**Exercise instructions:**
Take the entries that follow and return exactly the lines from the one holding "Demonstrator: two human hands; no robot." through the one holding "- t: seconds", both included. Nothing else is needed.

Information supplied START

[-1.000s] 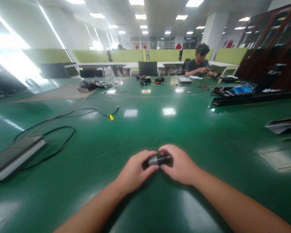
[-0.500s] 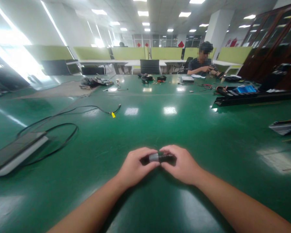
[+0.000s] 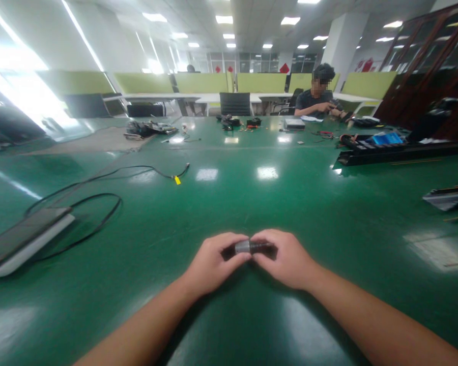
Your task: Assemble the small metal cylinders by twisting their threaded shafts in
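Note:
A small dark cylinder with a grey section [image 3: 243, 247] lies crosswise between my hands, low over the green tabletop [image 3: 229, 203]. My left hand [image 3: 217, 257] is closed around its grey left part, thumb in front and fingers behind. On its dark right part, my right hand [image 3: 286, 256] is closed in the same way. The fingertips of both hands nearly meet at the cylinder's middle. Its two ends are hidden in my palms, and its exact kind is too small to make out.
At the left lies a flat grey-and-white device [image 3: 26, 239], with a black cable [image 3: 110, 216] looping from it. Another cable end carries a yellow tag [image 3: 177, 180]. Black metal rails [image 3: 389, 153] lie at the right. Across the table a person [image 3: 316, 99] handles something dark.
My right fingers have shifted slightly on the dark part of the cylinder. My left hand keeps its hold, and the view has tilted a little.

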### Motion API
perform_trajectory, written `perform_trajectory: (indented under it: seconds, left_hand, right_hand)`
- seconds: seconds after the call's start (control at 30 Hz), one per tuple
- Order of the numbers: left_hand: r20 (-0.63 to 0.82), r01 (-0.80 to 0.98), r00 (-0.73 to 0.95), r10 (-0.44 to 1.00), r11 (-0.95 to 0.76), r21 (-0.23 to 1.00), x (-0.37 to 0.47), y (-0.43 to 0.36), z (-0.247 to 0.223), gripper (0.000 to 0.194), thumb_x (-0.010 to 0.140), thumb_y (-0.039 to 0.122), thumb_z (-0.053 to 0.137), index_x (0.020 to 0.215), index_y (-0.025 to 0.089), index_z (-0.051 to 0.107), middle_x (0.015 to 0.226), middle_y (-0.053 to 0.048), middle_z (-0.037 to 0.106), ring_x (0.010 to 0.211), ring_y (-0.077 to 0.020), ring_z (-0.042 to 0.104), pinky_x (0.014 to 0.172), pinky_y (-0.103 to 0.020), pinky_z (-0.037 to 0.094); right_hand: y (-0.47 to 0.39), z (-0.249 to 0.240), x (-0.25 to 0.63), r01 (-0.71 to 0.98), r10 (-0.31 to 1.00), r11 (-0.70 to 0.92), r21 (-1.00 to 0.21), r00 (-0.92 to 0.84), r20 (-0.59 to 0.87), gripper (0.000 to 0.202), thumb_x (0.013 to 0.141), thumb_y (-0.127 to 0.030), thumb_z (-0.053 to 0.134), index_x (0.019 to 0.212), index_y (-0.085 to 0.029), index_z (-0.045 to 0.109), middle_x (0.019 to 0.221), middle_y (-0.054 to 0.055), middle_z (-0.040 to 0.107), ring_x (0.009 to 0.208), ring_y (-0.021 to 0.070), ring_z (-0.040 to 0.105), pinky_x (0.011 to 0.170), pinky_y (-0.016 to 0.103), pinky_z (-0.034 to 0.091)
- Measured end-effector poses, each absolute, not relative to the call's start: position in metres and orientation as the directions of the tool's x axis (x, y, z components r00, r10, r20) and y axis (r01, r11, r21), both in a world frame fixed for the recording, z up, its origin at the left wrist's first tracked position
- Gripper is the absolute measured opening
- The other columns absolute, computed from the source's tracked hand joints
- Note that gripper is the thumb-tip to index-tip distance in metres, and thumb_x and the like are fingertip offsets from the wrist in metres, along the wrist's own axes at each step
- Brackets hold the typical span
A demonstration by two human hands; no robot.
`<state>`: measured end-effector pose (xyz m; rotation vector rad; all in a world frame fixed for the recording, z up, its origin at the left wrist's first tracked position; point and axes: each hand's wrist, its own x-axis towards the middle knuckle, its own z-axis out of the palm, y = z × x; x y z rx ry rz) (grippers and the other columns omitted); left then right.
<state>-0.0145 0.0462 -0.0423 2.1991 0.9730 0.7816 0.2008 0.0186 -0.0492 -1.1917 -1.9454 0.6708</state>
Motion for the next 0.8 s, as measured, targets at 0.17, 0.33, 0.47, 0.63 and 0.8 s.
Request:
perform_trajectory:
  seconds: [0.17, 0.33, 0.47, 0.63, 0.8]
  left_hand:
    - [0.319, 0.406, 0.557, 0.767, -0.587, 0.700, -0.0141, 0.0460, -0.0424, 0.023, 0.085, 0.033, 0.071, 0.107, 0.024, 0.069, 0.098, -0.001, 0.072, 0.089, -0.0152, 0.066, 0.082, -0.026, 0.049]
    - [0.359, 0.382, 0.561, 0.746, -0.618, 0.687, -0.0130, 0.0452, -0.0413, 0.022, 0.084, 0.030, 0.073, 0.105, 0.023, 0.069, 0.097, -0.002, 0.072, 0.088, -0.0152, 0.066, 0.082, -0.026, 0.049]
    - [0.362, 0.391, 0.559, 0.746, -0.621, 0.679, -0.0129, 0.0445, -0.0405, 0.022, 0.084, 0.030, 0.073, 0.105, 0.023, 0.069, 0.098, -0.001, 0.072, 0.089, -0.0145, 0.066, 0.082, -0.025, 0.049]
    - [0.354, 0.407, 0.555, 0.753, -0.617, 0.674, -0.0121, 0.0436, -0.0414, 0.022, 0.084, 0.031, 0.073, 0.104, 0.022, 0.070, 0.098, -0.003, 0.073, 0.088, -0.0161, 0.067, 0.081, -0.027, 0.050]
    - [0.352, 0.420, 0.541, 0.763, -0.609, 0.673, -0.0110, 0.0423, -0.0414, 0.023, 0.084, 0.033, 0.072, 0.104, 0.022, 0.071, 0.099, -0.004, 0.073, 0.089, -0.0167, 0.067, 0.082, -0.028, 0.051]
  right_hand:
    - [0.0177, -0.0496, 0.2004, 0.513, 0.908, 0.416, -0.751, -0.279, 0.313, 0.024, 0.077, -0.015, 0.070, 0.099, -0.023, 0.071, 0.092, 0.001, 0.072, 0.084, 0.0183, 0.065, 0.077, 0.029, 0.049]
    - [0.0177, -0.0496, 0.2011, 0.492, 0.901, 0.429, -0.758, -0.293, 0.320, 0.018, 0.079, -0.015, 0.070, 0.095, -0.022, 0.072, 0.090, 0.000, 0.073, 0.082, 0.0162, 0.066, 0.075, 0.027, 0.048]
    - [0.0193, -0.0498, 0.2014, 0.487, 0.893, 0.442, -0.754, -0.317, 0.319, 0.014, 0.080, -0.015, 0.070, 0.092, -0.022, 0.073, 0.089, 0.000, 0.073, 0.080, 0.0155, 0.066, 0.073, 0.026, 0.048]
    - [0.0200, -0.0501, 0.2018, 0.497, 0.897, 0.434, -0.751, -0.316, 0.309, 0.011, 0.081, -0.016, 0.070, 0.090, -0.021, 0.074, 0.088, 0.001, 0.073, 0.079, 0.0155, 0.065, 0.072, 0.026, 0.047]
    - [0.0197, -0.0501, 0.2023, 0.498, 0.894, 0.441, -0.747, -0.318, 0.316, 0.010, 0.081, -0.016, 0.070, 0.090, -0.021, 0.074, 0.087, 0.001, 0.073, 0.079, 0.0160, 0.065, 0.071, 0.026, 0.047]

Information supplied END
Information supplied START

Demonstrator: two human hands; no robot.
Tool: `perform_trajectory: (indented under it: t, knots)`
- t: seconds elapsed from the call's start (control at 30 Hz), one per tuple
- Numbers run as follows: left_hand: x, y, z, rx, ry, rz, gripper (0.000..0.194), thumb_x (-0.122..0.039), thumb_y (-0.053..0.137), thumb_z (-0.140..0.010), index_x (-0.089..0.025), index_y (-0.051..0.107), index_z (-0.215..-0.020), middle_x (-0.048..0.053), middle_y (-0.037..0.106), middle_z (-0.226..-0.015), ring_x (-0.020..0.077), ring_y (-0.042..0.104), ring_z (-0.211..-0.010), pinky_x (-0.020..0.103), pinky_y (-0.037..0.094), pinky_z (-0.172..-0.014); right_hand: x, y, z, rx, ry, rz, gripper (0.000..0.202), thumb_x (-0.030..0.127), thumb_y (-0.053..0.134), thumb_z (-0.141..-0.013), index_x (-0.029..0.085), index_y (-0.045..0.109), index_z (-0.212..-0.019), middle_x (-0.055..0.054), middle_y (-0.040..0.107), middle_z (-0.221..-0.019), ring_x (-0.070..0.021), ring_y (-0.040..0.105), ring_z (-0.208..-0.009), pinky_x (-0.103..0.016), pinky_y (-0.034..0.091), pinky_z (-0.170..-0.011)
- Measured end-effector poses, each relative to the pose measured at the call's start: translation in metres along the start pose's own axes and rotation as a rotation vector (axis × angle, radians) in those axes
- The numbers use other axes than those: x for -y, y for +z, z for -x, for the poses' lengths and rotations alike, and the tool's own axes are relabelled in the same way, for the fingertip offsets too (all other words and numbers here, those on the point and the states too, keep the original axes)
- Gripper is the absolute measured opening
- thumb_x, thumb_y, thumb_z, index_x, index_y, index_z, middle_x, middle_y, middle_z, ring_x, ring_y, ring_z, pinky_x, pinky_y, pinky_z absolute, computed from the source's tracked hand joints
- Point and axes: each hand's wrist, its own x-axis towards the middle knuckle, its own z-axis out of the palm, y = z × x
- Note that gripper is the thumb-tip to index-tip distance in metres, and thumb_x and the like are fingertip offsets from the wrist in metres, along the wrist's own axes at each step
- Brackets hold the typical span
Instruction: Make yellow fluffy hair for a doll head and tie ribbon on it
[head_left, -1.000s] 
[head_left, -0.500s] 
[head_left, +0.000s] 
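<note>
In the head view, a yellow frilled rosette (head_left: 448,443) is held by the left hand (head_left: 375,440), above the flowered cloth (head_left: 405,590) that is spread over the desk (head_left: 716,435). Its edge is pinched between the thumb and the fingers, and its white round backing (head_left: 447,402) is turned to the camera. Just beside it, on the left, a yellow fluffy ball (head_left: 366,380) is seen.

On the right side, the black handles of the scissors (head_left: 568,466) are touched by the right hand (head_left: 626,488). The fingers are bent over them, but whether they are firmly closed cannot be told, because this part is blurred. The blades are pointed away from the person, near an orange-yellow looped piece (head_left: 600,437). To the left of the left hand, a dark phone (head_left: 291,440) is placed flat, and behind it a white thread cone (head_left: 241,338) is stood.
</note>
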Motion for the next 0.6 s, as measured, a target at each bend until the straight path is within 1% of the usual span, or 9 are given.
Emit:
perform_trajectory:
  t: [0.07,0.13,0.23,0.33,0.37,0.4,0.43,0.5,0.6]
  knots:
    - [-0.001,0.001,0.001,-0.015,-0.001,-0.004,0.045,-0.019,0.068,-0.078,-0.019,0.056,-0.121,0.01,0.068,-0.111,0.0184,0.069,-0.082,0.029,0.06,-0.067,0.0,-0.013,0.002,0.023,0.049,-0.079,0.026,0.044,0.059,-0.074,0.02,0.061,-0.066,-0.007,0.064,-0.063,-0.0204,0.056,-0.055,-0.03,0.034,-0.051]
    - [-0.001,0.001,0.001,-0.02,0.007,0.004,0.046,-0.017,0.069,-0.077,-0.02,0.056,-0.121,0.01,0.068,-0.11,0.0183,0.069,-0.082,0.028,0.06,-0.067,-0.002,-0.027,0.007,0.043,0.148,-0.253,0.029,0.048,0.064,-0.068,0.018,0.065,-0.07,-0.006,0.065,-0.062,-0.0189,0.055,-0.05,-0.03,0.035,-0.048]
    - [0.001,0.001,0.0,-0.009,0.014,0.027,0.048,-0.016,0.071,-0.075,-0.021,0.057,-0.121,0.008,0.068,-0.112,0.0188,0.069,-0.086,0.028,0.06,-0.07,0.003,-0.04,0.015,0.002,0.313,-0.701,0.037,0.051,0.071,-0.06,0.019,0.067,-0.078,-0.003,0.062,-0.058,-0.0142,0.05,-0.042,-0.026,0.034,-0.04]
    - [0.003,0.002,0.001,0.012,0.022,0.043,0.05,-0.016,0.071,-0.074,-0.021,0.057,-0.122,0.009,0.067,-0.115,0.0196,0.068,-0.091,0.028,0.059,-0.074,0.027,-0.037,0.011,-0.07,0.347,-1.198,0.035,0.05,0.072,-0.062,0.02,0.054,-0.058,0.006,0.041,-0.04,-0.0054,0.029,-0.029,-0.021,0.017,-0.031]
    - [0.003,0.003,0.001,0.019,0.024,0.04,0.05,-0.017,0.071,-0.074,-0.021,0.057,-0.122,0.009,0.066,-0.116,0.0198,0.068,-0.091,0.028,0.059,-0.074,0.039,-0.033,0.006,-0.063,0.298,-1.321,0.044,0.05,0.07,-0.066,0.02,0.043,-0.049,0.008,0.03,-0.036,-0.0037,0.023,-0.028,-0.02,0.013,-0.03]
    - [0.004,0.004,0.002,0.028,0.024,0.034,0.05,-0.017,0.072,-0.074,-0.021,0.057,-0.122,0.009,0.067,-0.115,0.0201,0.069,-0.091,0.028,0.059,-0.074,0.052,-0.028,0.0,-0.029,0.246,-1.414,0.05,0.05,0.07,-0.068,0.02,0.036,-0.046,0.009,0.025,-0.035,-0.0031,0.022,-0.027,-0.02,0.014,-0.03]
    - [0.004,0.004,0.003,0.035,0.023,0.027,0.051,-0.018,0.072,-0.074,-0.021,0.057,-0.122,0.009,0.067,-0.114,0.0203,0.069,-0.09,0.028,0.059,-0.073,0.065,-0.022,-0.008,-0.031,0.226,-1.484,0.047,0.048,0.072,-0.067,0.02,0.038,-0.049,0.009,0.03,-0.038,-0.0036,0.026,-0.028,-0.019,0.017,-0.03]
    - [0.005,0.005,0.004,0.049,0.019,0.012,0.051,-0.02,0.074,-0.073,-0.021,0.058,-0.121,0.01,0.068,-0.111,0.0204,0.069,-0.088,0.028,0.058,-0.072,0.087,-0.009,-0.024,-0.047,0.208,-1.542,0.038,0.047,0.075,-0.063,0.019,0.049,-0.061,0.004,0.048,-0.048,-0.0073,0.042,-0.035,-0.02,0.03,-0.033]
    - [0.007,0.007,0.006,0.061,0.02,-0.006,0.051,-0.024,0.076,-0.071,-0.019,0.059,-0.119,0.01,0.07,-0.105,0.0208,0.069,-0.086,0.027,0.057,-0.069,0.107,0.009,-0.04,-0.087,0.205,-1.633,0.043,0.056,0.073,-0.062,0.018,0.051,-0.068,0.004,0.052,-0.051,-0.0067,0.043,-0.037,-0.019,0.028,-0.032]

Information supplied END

**Finished exercise:**
Demonstrator: two human hands; no robot.
Tool: `perform_trajectory: (indented under it: t, knots)`
- t: seconds elapsed from the call's start (control at 30 Hz), one per tuple

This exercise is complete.